### WHAT YOU SHOULD DO
Give all of the data again exactly as written, omitting every image.

### STORED DATA
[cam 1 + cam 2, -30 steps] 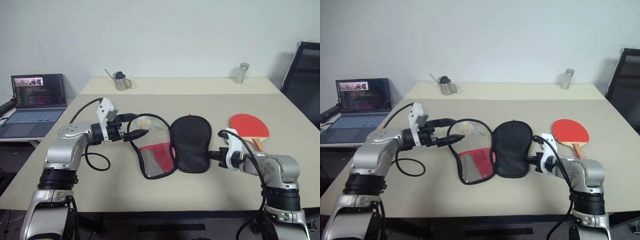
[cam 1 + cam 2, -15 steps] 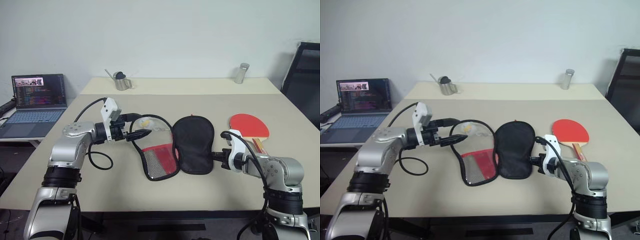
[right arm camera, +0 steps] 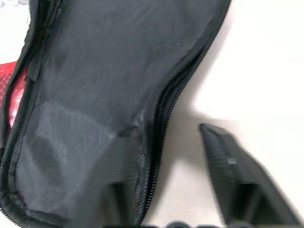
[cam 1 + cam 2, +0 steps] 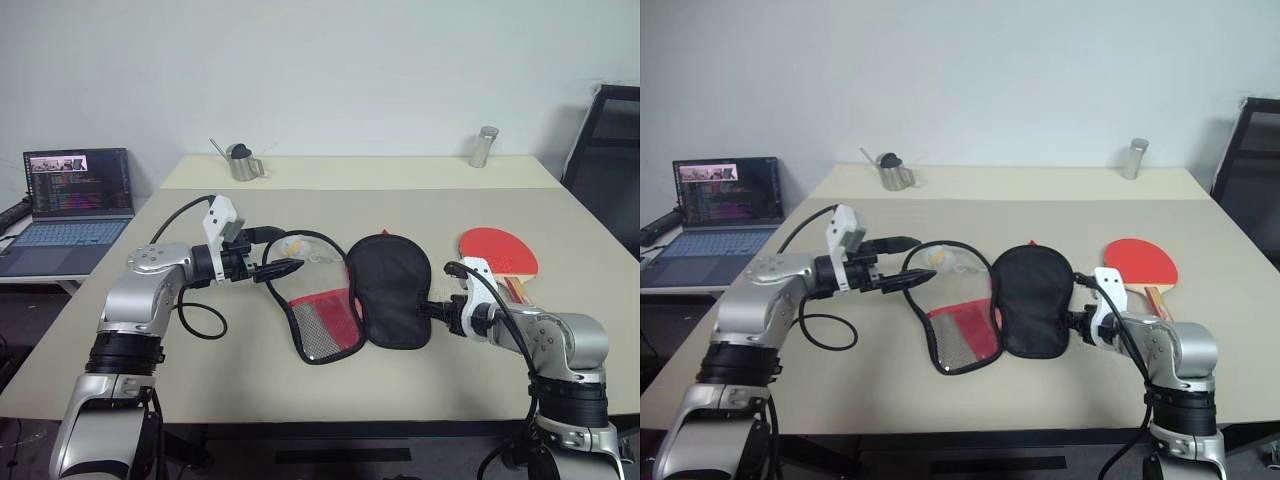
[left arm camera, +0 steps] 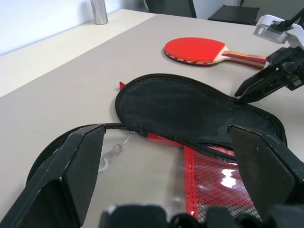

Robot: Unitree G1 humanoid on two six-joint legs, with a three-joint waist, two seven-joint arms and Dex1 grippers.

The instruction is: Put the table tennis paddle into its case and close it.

### SOLUTION FOR THIS EXERCISE
[cam 1 + cam 2, -30 steps] 
[cam 1 + cam 2, -15 steps] 
[right arm camera, +0 steps] 
[cam 1 + cam 2, +0 steps] 
[left arm camera, +0 steps] 

Robot: Unitree G1 humanoid on two six-joint legs, with a three-joint waist, two seven-joint arms and Dex1 grippers.

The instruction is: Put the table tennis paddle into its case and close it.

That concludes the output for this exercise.